Проплыли до середины Днепра. Плот сносило течением. Руки от досок, какими греблись по воде, полыхали огнем. И вдруг страшный треск с фонтаном воды от попавшего в плот взорвавшегося снаряда. Переправщики только что были вверху. И вот все внизу среди черной воды.
- Это как? - взмолились двое, к кому война прикоснулась только сейчас.
Артемьев, как , успокаивая:
- К берегу, парни!Смелее, смелей!
Днепр широк. Да и ноги в кирзовых сапогах тянут вниз, где немеряная могила.
Четверть часа, кажется, продержались. Николай впереди. То и дело пытается встать, чтоб нащупать ногами дно. Но оно неизвестно и где. Надо, надо терпеть, да и силы где-то искать, чтоб навечно не окунуться.
Неожиданно от бойца, кто бросал свое тело яростными толчками, стон и голос:
- Не..Не могу-у...
Артемьев мешкотно развернулся. Подождал на струе, вскинув вверх подол гимнастерки:
- Цепляйся.
Тут и второй боец, захлебываясь:
- И я...
- Цепляйся и ты...
И вот втроем, как три лебедя, которые погибают. Артемьев - в середке, бойцы - по бокам. Плывут, отфыркиваясь, к кустам, что низко кланяются воде. Кабы не эти ракитники, все бы трое ушли на топкое дно. А так, подминая тонкие деревца, все трое и выкарабкались на сушу.
Отдохнуть бы. Да нет. Артемьев кивает к поднявшейся впереди перемычке из свежей глины.
- За мной! - Он поднялся и побежал. Побежали и те, кто переправился на понтонах, однако лежал, не смея поднять головы, словно ждал командира крутой атаки.
Заварилась схватка, где танцевали пули, штыки, гранаты и кулаки. Половина фашистов осталась на дне траншеи. Там же и наши десантники с автоматами в мертвых пальцах. И все-таки часть фашистов, пытаясь спастись, сбежала к задней траншее, которая находилась около перелеска.
Показался кто-то в фуражке. Хоть и было темно, но бойцы узнали ротного капитана. Тот задористо улыбался. Похлопал Артемьева по плечу:
- Браво, ребятки! Ждите ракеты. Как взовьется, так и вперед!
...Вспыхнуло весело и безмолвно. Артемьева так вперед и метнуло. Бежал и видел, как впереди, далеко-далеко, может даже по за Берлином, вставала заря.

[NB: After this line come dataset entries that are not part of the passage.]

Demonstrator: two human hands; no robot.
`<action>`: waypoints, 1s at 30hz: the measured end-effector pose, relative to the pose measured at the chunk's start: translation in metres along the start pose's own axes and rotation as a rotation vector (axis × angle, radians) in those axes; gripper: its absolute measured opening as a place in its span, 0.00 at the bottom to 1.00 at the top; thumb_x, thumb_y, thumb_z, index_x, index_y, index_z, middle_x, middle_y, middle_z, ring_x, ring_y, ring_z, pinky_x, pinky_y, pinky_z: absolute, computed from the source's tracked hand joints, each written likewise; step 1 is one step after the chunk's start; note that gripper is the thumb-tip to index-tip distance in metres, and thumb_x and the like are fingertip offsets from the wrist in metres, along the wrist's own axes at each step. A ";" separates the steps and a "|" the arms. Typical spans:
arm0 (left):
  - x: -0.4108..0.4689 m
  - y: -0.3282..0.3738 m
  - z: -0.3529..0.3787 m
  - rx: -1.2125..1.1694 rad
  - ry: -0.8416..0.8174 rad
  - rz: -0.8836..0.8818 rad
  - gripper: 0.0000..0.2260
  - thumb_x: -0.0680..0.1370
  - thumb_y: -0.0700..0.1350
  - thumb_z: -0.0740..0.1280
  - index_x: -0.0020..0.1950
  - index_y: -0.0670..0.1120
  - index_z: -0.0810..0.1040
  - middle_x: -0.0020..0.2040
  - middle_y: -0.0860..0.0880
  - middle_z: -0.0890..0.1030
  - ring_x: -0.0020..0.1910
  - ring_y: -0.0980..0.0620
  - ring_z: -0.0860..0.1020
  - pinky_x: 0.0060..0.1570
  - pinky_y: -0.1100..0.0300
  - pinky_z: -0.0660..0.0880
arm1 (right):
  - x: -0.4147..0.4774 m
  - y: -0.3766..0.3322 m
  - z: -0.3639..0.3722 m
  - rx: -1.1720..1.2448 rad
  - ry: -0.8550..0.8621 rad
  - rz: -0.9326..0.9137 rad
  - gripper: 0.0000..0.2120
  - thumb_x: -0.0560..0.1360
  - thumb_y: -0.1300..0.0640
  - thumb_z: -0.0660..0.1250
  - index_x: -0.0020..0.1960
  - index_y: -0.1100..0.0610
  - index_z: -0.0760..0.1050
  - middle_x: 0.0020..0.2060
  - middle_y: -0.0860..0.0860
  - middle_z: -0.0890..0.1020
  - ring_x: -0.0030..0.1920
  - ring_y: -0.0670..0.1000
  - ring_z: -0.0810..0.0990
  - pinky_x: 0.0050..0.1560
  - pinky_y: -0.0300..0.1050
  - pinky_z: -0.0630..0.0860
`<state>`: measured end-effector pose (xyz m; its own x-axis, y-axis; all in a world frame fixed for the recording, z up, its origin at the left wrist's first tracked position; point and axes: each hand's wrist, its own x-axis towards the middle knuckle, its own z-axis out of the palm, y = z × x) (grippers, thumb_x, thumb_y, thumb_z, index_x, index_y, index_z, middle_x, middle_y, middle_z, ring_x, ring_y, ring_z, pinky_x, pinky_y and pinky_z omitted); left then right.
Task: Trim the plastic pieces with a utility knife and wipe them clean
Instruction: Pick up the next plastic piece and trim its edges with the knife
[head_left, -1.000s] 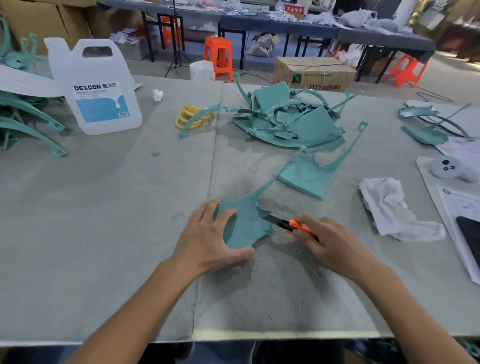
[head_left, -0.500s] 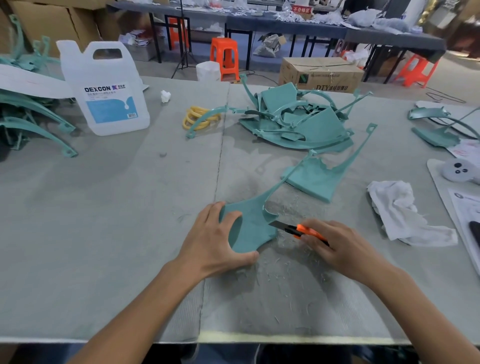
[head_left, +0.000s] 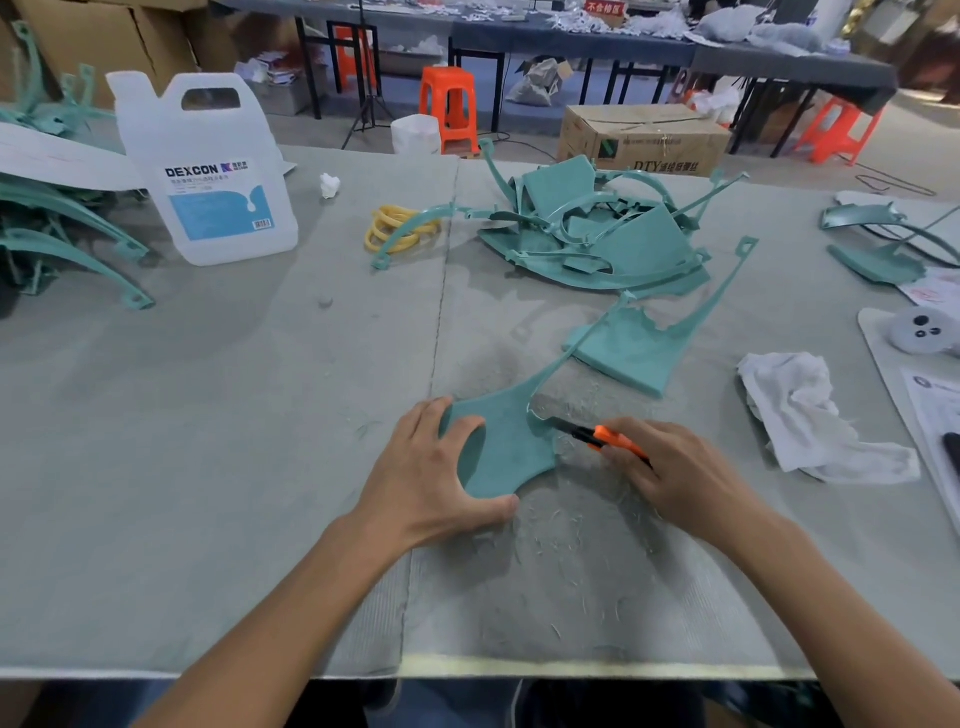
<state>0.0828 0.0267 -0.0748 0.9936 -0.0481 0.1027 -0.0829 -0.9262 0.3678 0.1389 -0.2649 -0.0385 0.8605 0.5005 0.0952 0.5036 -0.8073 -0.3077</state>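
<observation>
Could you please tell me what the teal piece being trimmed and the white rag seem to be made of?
Teal piece: moulded plastic, matte, judging by its thin even sheet and curled shavings. White rag: probably cotton cloth, soft crumpled folds.

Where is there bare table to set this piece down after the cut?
Widest free patch: the table left of the left hand holding the teal piece, between the jug and the near edge. A smaller one: near the edge, right of the right hand, nearer than the rag. Crowded: the heap of teal parts far centre, papers at right, shavings round the knife.
</observation>
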 end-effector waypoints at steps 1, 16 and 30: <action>0.000 0.001 0.000 -0.003 -0.001 -0.001 0.44 0.61 0.80 0.61 0.71 0.59 0.62 0.77 0.48 0.60 0.76 0.48 0.57 0.72 0.50 0.61 | 0.000 0.001 0.000 -0.001 0.004 0.002 0.11 0.83 0.45 0.60 0.62 0.46 0.75 0.42 0.43 0.79 0.43 0.49 0.75 0.41 0.47 0.69; 0.000 0.001 0.001 -0.014 0.001 -0.002 0.44 0.61 0.79 0.62 0.72 0.58 0.64 0.77 0.47 0.60 0.76 0.47 0.57 0.73 0.50 0.61 | -0.007 -0.003 0.000 0.009 0.024 0.049 0.12 0.82 0.42 0.58 0.62 0.44 0.74 0.41 0.44 0.80 0.40 0.50 0.78 0.42 0.52 0.77; 0.001 -0.009 -0.013 0.106 -0.298 0.014 0.61 0.54 0.88 0.52 0.81 0.60 0.44 0.81 0.52 0.42 0.80 0.51 0.40 0.77 0.50 0.44 | -0.016 -0.011 0.002 0.068 -0.007 0.048 0.14 0.81 0.38 0.56 0.60 0.40 0.74 0.42 0.40 0.79 0.41 0.46 0.78 0.42 0.47 0.75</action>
<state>0.0836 0.0393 -0.0661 0.9726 -0.1544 -0.1740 -0.1040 -0.9576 0.2686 0.1193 -0.2630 -0.0385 0.8828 0.4640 0.0726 0.4553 -0.8075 -0.3750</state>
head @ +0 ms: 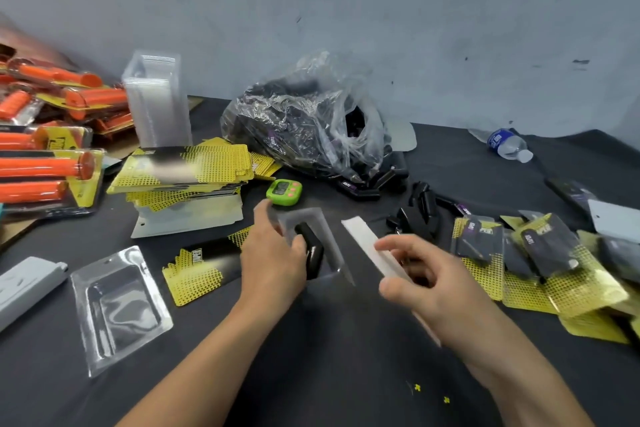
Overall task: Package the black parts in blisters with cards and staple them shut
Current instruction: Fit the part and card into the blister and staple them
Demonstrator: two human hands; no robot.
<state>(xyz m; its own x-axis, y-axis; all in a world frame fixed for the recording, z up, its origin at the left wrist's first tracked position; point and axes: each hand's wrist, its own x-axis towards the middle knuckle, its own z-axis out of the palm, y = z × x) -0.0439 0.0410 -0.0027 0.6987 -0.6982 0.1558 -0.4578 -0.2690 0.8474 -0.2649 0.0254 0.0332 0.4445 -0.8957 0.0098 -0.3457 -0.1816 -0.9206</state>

В свете ее колыхнулся наполненный немцами грузовик. Один. Потом и второй, тоже весь загруженный немцами в темных касках. Отступают, почувствовав в русских силу, которая усмиряет.
За мужество и находчивость при форсировании Днепра командование части представило Николая Михайловича Артемьева к званию Героя Советского Союза. Указ о награждении этой высшей наградой был подписан 30 октября 1943 года.
Удивительно было то, что до конца войны оставался год и шесть месяцев, и за все это время Артемьев, безвылазно находясь в боях, не был ранен. А то, что он воевал в полную силу, говорят дополнительные награды. Среди них орден Отечественной войны, орден Красного знамени и пять боевых медалей.
Бойцы, с кем Николай Михайлович воевал, в день 9 мая, принимая налитое в солдатские кружки, спрашивали его:
- В пехоте, да чтоб пройти всю войну и остаться живым? Это же невозможно! Как, Николаша, это тебе удалось?
Артемьев сдержанно улыбался:
- Не меня
спрашивайте об этом, а ангела моего, кто всю войну охранял мою жизнь. - Николай поднял
кружку. - За ангела и за вас! За воинов-пешеходов, кто шагал от звонка до
звонка в высокую гору! И сейчас шагает, однако с горы. С облегченьем, пехота!.